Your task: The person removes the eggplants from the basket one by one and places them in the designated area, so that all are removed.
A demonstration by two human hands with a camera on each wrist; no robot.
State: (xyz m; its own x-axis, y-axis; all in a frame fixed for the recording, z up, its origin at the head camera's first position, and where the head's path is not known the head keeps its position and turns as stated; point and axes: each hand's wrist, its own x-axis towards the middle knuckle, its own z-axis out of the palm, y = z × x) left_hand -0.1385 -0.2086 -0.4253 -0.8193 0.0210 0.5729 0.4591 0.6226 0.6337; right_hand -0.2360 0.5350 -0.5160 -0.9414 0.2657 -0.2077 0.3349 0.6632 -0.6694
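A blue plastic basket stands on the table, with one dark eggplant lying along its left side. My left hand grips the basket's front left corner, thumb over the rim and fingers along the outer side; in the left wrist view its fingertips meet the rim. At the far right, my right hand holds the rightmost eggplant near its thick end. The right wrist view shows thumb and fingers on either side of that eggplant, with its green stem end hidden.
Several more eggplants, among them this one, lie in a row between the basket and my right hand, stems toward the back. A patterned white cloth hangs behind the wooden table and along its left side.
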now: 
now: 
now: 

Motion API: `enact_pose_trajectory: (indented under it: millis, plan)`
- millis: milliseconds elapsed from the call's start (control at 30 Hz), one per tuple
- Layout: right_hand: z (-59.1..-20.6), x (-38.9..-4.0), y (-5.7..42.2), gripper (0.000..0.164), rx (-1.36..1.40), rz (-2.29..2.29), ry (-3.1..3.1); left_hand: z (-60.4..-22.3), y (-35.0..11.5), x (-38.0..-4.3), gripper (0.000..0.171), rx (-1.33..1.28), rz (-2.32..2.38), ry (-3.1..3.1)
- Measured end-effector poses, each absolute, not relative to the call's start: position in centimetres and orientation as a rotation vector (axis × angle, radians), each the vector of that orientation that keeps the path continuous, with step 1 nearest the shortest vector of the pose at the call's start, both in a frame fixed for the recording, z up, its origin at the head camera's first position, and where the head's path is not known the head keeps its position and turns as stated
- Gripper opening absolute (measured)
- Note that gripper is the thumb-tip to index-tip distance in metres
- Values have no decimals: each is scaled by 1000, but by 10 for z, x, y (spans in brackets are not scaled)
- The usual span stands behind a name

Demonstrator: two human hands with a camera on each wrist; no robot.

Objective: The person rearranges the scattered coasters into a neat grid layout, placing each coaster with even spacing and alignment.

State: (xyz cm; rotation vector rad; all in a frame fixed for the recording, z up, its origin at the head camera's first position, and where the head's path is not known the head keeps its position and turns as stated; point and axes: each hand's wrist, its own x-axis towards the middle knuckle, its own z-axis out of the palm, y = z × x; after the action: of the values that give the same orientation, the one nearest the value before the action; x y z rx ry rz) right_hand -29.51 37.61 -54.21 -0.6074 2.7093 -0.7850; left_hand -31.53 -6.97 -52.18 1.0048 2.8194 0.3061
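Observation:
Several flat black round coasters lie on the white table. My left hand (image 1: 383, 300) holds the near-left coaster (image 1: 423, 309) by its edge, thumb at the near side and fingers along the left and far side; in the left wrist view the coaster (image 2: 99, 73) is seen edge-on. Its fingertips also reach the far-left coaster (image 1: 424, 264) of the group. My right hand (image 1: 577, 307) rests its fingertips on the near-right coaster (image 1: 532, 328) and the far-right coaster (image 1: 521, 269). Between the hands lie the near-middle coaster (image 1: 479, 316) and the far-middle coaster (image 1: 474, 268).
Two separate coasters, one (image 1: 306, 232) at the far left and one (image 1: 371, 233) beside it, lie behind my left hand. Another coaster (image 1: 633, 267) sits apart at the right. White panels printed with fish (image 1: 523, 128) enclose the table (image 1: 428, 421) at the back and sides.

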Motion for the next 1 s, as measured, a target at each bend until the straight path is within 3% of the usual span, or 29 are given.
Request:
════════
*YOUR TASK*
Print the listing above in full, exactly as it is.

*RESPONSE AREA*
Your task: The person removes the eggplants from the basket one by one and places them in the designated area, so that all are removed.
A demonstration by two human hands with a camera on each wrist; no robot.
State: (xyz m; its own x-axis, y-axis; all in a frame fixed for the recording, z up, its origin at the head camera's first position, and where the head's path is not known the head keeps its position and turns as stated; point and axes: each hand's wrist, its own x-axis towards the middle knuckle, its own z-axis out of the palm, y = z × x) left_hand -0.1385 -0.2086 -0.4253 -0.8193 0.0210 0.5729 0.4591 0.6226 0.6337; right_hand -0.2360 0.5350 -0.5160 -0.9414 0.2657 -0.2077 0.3349 0.6632 -0.6694
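A blue plastic basket stands on the table, with one dark eggplant lying along its left side. My left hand grips the basket's front left corner, thumb over the rim and fingers along the outer side; in the left wrist view its fingertips meet the rim. At the far right, my right hand holds the rightmost eggplant near its thick end. The right wrist view shows thumb and fingers on either side of that eggplant, with its green stem end hidden.
Several more eggplants, among them this one, lie in a row between the basket and my right hand, stems toward the back. A patterned white cloth hangs behind the wooden table and along its left side.
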now: 
now: 
now: 

Motion API: `enact_pose_trajectory: (indented under it: millis, plan)`
- millis: milliseconds elapsed from the call's start (control at 30 Hz), one per tuple
- Layout: right_hand: z (-59.1..-20.6), x (-38.9..-4.0), y (-5.7..42.2), gripper (0.000..0.164), rx (-1.36..1.40), rz (-2.29..2.29), ry (-3.1..3.1); left_hand: z (-60.4..-22.3), y (-35.0..11.5), x (-38.0..-4.3), gripper (0.000..0.171), rx (-1.33..1.28), rz (-2.32..2.38), ry (-3.1..3.1)
- Measured end-effector poses, each absolute, not relative to the call's start: position in centimetres and orientation as a rotation vector (axis × angle, radians), each the vector of that orientation that keeps the path continuous, with step 1 nearest the shortest vector of the pose at the call's start, both in a frame fixed for the recording, z up, its origin at the head camera's first position, and where the head's path is not known the head keeps its position and turns as stated
- Gripper opening absolute (measured)
- Note that gripper is the thumb-tip to index-tip distance in metres
- Values have no decimals: each is scaled by 1000, but by 10 for z, x, y (spans in brackets are not scaled)
- The usual span stands behind a name

Demonstrator: two human hands with a camera on each wrist; no robot.

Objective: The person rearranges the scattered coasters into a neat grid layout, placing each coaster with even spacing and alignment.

State: (xyz cm; rotation vector rad; all in a frame fixed for the recording, z up, its origin at the head camera's first position, and where the head's path is not known the head keeps its position and turns as stated; point and axes: each hand's wrist, its own x-axis towards the middle knuckle, its own z-axis out of the palm, y = z × x; after the action: of the values that give the same orientation, the one nearest the value before the action; x y z rx ry rz) right_hand -29.51 37.61 -54.21 -0.6074 2.7093 -0.7850; left_hand -31.53 -6.97 -52.18 1.0048 2.8194 0.3061
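Observation:
Several flat black round coasters lie on the white table. My left hand (image 1: 383, 300) holds the near-left coaster (image 1: 423, 309) by its edge, thumb at the near side and fingers along the left and far side; in the left wrist view the coaster (image 2: 99, 73) is seen edge-on. Its fingertips also reach the far-left coaster (image 1: 424, 264) of the group. My right hand (image 1: 577, 307) rests its fingertips on the near-right coaster (image 1: 532, 328) and the far-right coaster (image 1: 521, 269). Between the hands lie the near-middle coaster (image 1: 479, 316) and the far-middle coaster (image 1: 474, 268).
Two separate coasters, one (image 1: 306, 232) at the far left and one (image 1: 371, 233) beside it, lie behind my left hand. Another coaster (image 1: 633, 267) sits apart at the right. White panels printed with fish (image 1: 523, 128) enclose the table (image 1: 428, 421) at the back and sides.
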
Motion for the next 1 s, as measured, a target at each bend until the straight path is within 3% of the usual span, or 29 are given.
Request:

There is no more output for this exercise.